**TASK TO CARRY OUT**
Beginning with the first line below, please repeat the material exactly, ending with the line that includes "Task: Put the".

**INFORMATION SHOWN**
◇ ◇ ◇ ◇ ◇

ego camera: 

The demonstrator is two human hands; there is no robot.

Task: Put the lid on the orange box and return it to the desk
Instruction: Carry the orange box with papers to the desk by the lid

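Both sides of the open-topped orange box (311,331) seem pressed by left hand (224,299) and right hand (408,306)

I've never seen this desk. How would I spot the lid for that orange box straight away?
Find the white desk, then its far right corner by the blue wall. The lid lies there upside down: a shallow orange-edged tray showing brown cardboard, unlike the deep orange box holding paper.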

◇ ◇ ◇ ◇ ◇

**OUTPUT FOR THIS TASK**
ego camera: 

The demonstrator is two human hands; there is no robot.

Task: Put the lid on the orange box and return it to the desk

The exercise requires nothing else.